[Task requirements] Once you have read the listing below, output it again exactly.
Recorded data Start Marker
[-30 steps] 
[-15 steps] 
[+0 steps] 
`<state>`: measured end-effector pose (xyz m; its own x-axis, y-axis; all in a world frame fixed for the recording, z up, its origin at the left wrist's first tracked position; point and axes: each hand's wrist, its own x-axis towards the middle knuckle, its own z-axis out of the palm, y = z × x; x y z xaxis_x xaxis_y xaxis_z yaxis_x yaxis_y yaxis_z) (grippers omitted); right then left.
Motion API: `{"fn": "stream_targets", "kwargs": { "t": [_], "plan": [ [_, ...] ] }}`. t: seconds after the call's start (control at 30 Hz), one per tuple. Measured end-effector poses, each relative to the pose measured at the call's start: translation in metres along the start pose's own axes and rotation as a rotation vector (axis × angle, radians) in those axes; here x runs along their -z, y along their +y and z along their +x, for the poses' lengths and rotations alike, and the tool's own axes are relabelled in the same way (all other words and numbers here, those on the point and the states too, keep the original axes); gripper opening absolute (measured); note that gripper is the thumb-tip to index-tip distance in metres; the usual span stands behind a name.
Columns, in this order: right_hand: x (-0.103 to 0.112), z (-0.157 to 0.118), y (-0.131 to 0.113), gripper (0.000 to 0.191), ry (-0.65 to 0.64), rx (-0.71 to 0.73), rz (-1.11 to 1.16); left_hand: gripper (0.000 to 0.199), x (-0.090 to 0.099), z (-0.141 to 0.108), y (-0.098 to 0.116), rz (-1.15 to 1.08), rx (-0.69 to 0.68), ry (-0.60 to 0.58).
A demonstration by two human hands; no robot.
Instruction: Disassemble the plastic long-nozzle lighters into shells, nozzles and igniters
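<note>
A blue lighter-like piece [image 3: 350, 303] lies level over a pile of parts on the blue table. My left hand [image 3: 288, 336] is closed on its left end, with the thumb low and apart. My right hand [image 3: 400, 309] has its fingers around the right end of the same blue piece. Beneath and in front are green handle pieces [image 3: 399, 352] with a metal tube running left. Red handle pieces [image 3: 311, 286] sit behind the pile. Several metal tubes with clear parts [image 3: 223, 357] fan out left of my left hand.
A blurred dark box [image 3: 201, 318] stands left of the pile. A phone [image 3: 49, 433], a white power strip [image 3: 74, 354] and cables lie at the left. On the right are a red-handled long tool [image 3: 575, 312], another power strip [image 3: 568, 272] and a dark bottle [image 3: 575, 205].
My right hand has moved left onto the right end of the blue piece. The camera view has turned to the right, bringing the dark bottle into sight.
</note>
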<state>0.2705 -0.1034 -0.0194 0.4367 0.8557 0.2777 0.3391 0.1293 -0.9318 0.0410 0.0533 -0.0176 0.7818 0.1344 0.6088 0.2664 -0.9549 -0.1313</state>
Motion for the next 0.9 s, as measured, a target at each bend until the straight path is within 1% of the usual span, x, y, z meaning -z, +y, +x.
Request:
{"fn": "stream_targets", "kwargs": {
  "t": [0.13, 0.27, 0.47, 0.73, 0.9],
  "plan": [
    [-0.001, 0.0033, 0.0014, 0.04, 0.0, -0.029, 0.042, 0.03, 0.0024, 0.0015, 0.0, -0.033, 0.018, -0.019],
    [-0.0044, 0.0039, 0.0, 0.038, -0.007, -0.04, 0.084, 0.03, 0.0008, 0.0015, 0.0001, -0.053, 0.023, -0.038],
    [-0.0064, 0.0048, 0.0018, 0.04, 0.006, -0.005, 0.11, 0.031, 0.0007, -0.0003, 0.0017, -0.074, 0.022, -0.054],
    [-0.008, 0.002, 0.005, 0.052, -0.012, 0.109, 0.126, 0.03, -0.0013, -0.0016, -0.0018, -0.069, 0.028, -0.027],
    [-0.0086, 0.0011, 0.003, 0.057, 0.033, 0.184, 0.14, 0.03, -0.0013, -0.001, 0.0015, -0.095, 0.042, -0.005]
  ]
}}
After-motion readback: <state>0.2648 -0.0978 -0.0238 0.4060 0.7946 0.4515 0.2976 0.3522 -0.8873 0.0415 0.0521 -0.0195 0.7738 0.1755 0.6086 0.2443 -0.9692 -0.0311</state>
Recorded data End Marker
[Task answer]
[-30 steps] 
[-15 steps] 
[+0 steps] 
`<state>`: measured end-effector pose (xyz m; its own x-axis, y-axis; all in a world frame fixed for the recording, z up, its origin at the left wrist's first tracked position; point and axes: each hand's wrist, its own x-axis towards the middle knuckle, its own z-axis out of the palm, y = z × x; x y z xaxis_x xaxis_y xaxis_z yaxis_x yaxis_y yaxis_z) (grippers omitted); right then left.
Motion API: `{"fn": "stream_targets", "kwargs": { "t": [_], "plan": [ [_, ...] ] }}`. t: seconds after the call's start (control at 30 Hz), one per tuple. Measured end-effector poses, each relative to the pose measured at the call's start: translation in metres along the start pose's own axes and rotation as a rotation vector (axis × angle, radians) in those axes; here x runs along their -z, y along their +y and z along their +x, for the poses' lengths and rotations alike, and the tool's own axes are relabelled in the same way (all other words and numbers here, those on the point and the states too, keep the original axes); gripper opening absolute (measured); note that gripper is the thumb-tip to index-tip distance in metres; the usual span stands behind a name.
Columns, in this order: right_hand: x (-0.103 to 0.112), z (-0.157 to 0.118), y (-0.131 to 0.113), gripper (0.000 to 0.191), ry (-0.65 to 0.64), rx (-0.71 to 0.73), rz (-1.11 to 1.16); left_hand: gripper (0.000 to 0.199), x (-0.090 to 0.099), z (-0.141 to 0.108), y (-0.098 to 0.116), rz (-1.15 to 1.08), rx (-0.69 to 0.68), ry (-0.60 to 0.58).
A demonstration by two human hands; no robot.
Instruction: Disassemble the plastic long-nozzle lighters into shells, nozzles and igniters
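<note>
A blue lighter-like piece [image 3: 350, 303] lies level over a pile of parts on the blue table. My left hand [image 3: 288, 336] is closed on its left end, with the thumb low and apart. My right hand [image 3: 400, 309] has its fingers around the right end of the same blue piece. Beneath and in front are green handle pieces [image 3: 399, 352] with a metal tube running left. Red handle pieces [image 3: 311, 286] sit behind the pile. Several metal tubes with clear parts [image 3: 223, 357] fan out left of my left hand.
A blurred dark box [image 3: 201, 318] stands left of the pile. A phone [image 3: 49, 433], a white power strip [image 3: 74, 354] and cables lie at the left. On the right are a red-handled long tool [image 3: 575, 312], another power strip [image 3: 568, 272] and a dark bottle [image 3: 575, 205].
My right hand has moved left onto the right end of the blue piece. The camera view has turned to the right, bringing the dark bottle into sight.
</note>
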<state>0.2705 -0.1034 -0.0194 0.4367 0.8557 0.2777 0.3391 0.1293 -0.9318 0.0410 0.0533 -0.0176 0.7818 0.1344 0.6088 0.2664 -0.9549 -0.1313</state>
Motion for the next 0.9 s, as measured, a target at each bend until the straight path is within 1% of the usual span, x, y, z meaning -z, +y, +x.
Request:
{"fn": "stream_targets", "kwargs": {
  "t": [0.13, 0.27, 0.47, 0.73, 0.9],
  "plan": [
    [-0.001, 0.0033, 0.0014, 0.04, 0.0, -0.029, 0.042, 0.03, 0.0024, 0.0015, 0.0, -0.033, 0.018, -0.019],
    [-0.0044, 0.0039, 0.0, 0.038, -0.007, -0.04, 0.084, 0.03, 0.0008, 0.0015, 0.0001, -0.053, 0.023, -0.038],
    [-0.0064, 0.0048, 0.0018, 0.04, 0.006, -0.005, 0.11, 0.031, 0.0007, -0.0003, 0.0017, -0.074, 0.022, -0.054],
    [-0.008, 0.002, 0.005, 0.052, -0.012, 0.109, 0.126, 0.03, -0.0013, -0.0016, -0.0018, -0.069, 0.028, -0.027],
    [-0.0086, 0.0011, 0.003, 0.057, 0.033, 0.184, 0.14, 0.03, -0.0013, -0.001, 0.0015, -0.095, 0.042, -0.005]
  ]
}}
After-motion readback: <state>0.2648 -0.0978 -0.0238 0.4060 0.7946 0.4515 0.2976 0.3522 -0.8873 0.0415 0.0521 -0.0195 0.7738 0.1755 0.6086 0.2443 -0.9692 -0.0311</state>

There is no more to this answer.